Chapter 14 — Gordon Coates

page 218

Chapter 14
Gordon Coates

It was the work of the Women's Unemployment Commission that brought me in touch with Mr Coates. I had known him slightly from 1911 to 1914, when my husband was in the House, and had ben [sic] undiscerning enough to form a poor opinion of him. He was young — too young to be taken seriously as a politician — and I was blinded by party prejudice, for Mr Coates entered the House as an Independent.

He had nothing to do with my appointment to the Commission. He evidently was in the habit of delegating patronage to his subordinates for, when we were summoned to meet him as Minister of Employment, he was surprised to see me there. But, somehow, whether because he had known my husband, or because, in my effort to understand what had happened to the world, I was at the time taking a violent interest in finance, he spared more time to talk to me than my complete unimportance warranted.

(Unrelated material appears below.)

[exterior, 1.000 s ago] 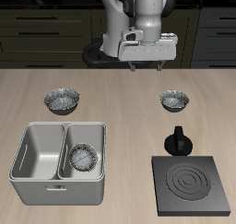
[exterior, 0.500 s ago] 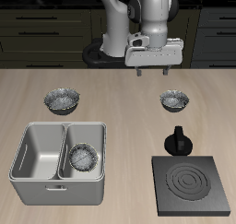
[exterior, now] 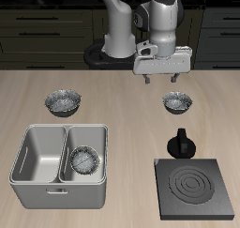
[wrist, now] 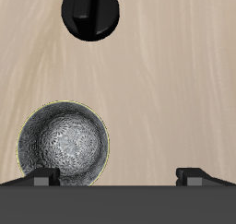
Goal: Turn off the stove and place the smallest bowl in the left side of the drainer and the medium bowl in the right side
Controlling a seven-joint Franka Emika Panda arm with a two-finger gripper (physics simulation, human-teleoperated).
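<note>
Gripper (exterior: 160,81) wide open, empty, above smallest bowl (wrist: 63,143); drainer (exterior: 37,180) only in exterior view.

Just my usual spot: a kitchen-looking room with dark cabinets behind the table.

I'm working over a light wood-grain table (exterior: 122,129) with pale streaks running along it, and its back edge meets a row of dark cabinets (exterior: 47,30) with long thin bar handles (exterior: 37,33) on the drawer fronts. Lighting is flat and even, only soft shadows. No windows or floor visible to me.
</note>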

He was not a good politician. He went straight to the business in hand and had forgotten — if he ever knew — how to receive electors with affable palaver; but if ever a man was wholeheartedly sincere and was striving with every strained nerve to restore order and equilibrium to this little corner of the collapsing world, that man was Gordon Coates. Unbiased judgment, coming chiefly from opponents and outsiders, invariably corroborates this opinion.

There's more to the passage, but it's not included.